The 6th circuit joins the 8th and 11th to reject the claim for business interruption related to COVID


A third federal appeals court has ruled against a policyholder seeking business interruption coverage for lost income due to the coronavirus pandemic.

A panel from the 6th Circuit Court of Appeals, in a released ruling released Wednesday, upheld a district court ruling that found government orders forcing a restaurant to shut down its dining hall had failed. caused direct physical damage or loss to property.

“The restaurant was not tangibly destroyed, either in part or in whole,” the panel said in an opinion written by Chief Justice Jeffrey S. Sutton. “And the owner has not been deprived of it in a tangible or concrete way. He still owns the restaurant and everything inside the space. And it can still use every square foot of the premises, even if it’s not used for in-person meals. “

The decision did not clarify whether the presence of SARS-CoV-2 on a property could cause direct physical damage or loss, leaving that question for another day. Many companies that have taken out policies without virus exclusion claim that the virus particles stay suspended in the air and cling to surfaces, rendering their properties unusable for some time.

On July 2, a panel of the 8th Circuit Court of Appeals upheld a ruling that government orders limiting the number of patients who can receive care in a dental surgery office did not create direct physical loss covered by a commercial property insurance policy. A panel of the 11th Circuit Court of Appeal ruled that the virus particles themselves cannot create a covered loss.

Indianapolis attorney Christopher E. Kozak, who filed an amicus brief on behalf of policyholders united in the 6th Circuit case, said the 11th Circuit did not hold oral arguments and had issued a brief, unpublished decision. “It looked like they didn’t take him seriously,” he said.

Kozak, who is with Plews, Shadley, Racher & Braun, said the ruling is expected to have little impact on other proceedings.

Kozak said he was disappointed with the 6th Circuit’s decision. He said a jury, not judges, should decide whether the virus causes loss or physical damage.

“Whether a loss has occurred is almost a question of fact par excellence,” he told the Claims Journal.

Santo’s Italian Cafe, which operates as SantoSuossos Pizza Pasta Vino in Medina, Ohio, was forced to close its doors to in-person meals in March 2020 due to state emergency public health orders . The restaurant filed a complaint after Acuity Insurance Co. dismissed its business interruption claim.

The 6th Circuit panel said the policy included a virus exclusion and an ordinance and law exclusion, both of which appear to prohibit coverage of a shutdown caused by the coronavirus pandemic. But the court said it did not have to decide whether the exclusions applied because “the North Star” in its analysis is whether there has been direct physical damage or loss of property. .

The notice says Acuity had promised to pay for lost business income only during the “restoration period,” which begins 24 hours after the loss and ends after the building is repaired, rebuilt or replaced.

“There is nothing to repair, rebuild or replace that would allow restoration operations to resume in person,” said the opinion. “What the restaurant needed was an end to the ban on in-person dining, not the repair, reconstruction or replacement of its property.”

Hartford, Connecticut attorney Wystan Michael Ackerman, who wrote an amicus brief in the case on behalf of the American Property and Casualty Insurance Association, said the 6th Circuit reaffirmed the argument in its opinion. Insurance Industry Center Against COVID Business Disruption Claims: The virus harms people, not property.

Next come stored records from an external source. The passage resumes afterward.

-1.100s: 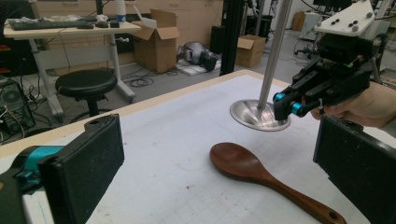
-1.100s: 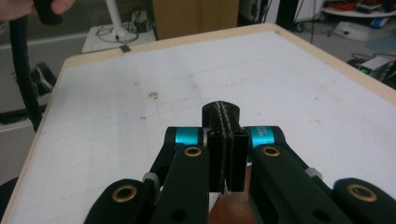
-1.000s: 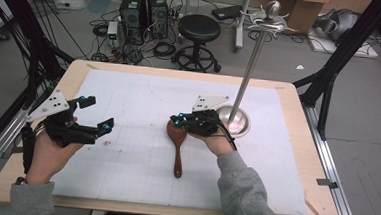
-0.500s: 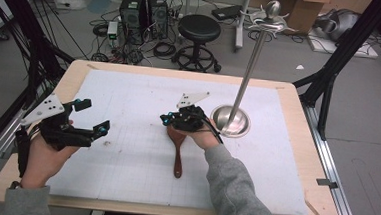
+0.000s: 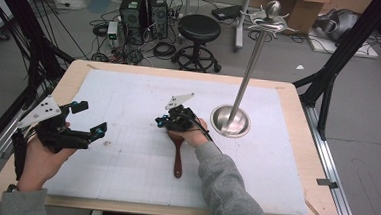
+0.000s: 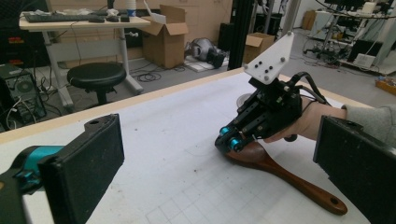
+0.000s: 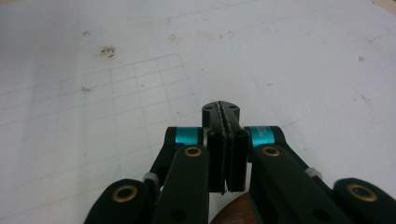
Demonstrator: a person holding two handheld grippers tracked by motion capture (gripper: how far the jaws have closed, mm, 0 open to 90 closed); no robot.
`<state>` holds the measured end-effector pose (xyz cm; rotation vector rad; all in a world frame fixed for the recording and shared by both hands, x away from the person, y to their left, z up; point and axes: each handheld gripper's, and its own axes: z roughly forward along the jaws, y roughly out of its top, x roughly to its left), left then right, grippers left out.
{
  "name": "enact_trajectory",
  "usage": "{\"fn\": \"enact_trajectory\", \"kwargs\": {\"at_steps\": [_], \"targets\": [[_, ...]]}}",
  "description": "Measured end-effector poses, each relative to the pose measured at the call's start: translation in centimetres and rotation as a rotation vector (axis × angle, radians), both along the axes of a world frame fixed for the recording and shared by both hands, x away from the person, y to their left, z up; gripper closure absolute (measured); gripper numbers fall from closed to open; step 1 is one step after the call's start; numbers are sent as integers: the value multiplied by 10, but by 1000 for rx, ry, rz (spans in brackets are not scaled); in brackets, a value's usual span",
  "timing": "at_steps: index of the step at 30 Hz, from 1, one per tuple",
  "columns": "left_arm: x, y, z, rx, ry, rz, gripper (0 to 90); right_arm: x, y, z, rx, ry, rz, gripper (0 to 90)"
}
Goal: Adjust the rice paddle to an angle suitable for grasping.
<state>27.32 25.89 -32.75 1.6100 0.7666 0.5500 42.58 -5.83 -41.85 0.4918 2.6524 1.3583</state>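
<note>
Your left gripper (image 5: 88,117) sits near the left edge of the worktop (image 5: 289,93), lifted off the white mat (image 5: 129,98) in your left hand (image 5: 40,158), with its jaws spread wide and nothing between them. In the left gripper view the two black pads (image 6: 88,161) stand far apart at either side of the picture.

Your right gripper (image 5: 163,121) is near the middle of the worktop, its jaws pressed together with no gap and nothing caught between them, as the right gripper view (image 7: 226,140) shows plainly. It rests low over the broad head of the wooden brush (image 5: 177,154), whose handle runs back toward the near edge. In the left gripper view the gripper tips (image 6: 229,140) sit just at the head of the brush (image 6: 289,179); you cannot tell whether they touch the wood. Your right hand (image 5: 194,135) covers most of the head.

A metal stand (image 5: 231,121) with a round base rests on the mat just right of your right hand, toward the far right corner, its pole rising upright.
</note>
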Motion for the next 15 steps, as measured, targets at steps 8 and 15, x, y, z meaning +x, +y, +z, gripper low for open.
{"fn": "enact_trajectory", "kwargs": {"at_steps": [8,15], "targets": [[-1,0,-2,-1,8,1,23,10,-3,-9,-26,26,-29,900],[2,-3,-6,8,21,-6,23,14,-3,-14,-58,32,-49,900]]}}
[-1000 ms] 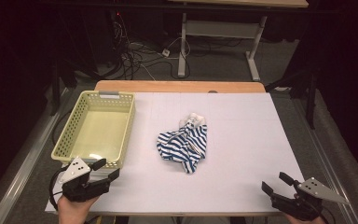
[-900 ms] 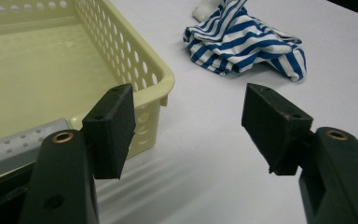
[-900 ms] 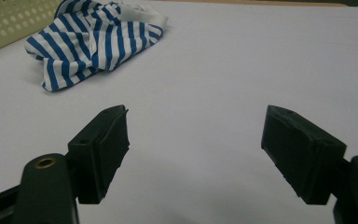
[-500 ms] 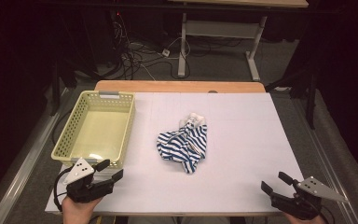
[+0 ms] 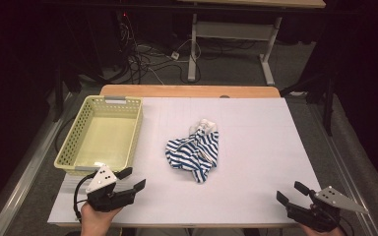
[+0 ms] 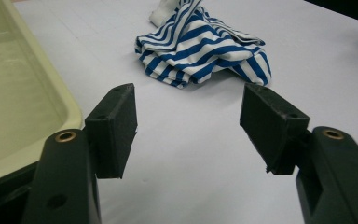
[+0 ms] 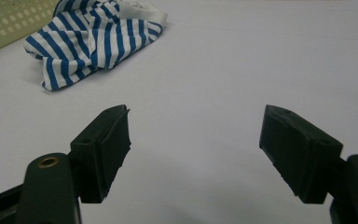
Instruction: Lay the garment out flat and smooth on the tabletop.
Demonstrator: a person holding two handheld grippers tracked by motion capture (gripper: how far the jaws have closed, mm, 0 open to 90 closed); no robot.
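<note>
A crumpled blue-and-white striped garment (image 5: pixel 194 153) lies in a heap near the middle of the white table, also seen ahead in the left gripper view (image 6: pixel 200 46) and at the upper left of the right gripper view (image 7: pixel 86 37). My left gripper (image 5: pixel 132 179) sits at the front left, just below the basket, open with nothing between its jaws; in its own view (image 6: pixel 189 123) only bare table shows between them. My right gripper (image 5: pixel 290 192) rests at the front right corner, open and empty, well apart from the garment (image 7: pixel 196 149).
A pale yellow plastic basket (image 5: pixel 69 150) stands empty at the left of the table, its rim close to my left gripper (image 6: pixel 37 79). Beyond the table's far wooden edge (image 5: pixel 187 91) are cables and desk legs on the floor.
My left gripper has slid a little to the right along the front edge, toward the garment. The right gripper and the garment have stayed put.
</note>
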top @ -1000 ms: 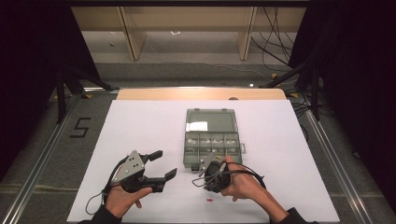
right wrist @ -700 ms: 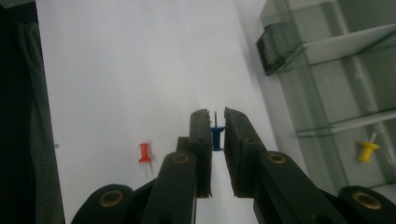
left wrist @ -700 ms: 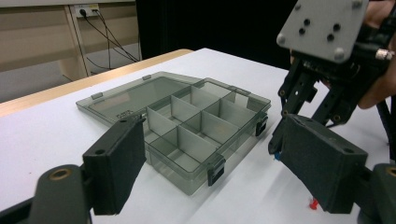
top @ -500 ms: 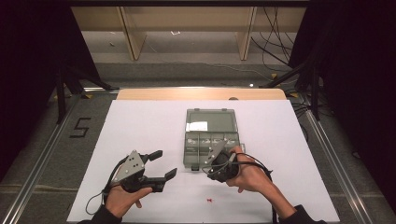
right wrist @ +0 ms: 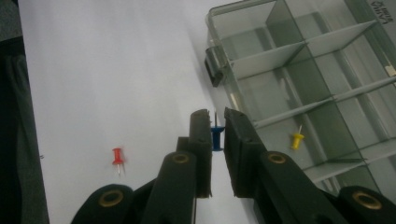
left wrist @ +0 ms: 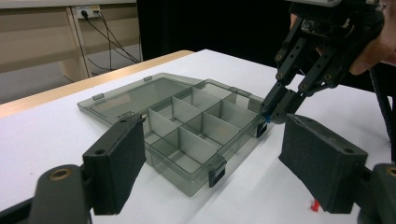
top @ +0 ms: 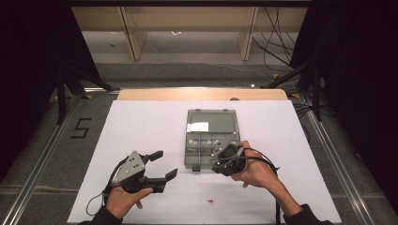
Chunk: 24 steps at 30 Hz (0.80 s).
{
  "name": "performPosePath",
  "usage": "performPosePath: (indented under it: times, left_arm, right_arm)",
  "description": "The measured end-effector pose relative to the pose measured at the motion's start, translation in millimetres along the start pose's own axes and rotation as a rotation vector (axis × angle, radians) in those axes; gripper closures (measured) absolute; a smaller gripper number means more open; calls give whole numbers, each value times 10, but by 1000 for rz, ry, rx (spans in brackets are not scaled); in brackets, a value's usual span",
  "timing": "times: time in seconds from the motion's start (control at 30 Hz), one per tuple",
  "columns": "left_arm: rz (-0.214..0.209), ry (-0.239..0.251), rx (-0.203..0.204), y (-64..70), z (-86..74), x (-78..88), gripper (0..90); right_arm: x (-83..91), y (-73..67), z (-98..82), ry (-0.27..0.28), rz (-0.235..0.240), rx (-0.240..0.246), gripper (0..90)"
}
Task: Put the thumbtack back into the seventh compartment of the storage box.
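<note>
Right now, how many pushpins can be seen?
3. A blue pushpin is pinched in the right gripper, a yellow pushpin lies in a compartment of the box, a red pushpin lies on the table. Others may be hidden.

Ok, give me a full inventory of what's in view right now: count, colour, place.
Compartment box: one, clear grey, lid open flat, centre of the table.
Blue push pin: one, pinched in the right hand-held gripper beside the box's near edge.
Yellow push pin: one, lying in a box compartment.
Red push pin: one, loose on the table near the front edge.
Table: one, white top.
Left hand-held gripper: black, jaws open, left of the box.
Right hand-held gripper: black, shut on the blue pin.
</note>
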State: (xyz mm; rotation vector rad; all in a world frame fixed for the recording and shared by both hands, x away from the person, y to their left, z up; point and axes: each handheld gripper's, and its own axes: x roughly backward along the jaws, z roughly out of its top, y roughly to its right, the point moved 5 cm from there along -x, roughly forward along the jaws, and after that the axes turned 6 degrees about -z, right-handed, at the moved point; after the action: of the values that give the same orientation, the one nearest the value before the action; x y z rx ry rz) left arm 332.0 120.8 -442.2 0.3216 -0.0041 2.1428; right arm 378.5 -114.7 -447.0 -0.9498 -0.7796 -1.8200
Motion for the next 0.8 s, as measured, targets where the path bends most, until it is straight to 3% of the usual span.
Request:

Ackerman, who works with Robinson & Cole, said most of the lawsuits filed so far allege coverage is due due to government orders. He said lawsuits alleging the virus was physically present on property were in the minority.

The Ohio Supreme Court may soon rule on the unanswered question in the Santos Italian Cafe case whether the virus itself can cause covered physical loss. Ackerman said the court in April accepted a certified question from the U.S. Northern District of Ohio that answered exactly that point.

The Supreme Court file for the case, Neuro-Communication Services Inc., etc., v. The Cincinnati Insurance Co., shows that the APCIA, Ohio Insurance Institute, State Auto Mutual Insurance Co. Nationwide Mutual Insurance Co., United Policeholders, Restaurant Law Center, Francois Inc and Queens Tower Restaurant have filed amicus briefs.

About the photo: The exterior of SantosSuossos Pizza Pasta Vino is shown. Photo courtesy of TripAdvisor.com.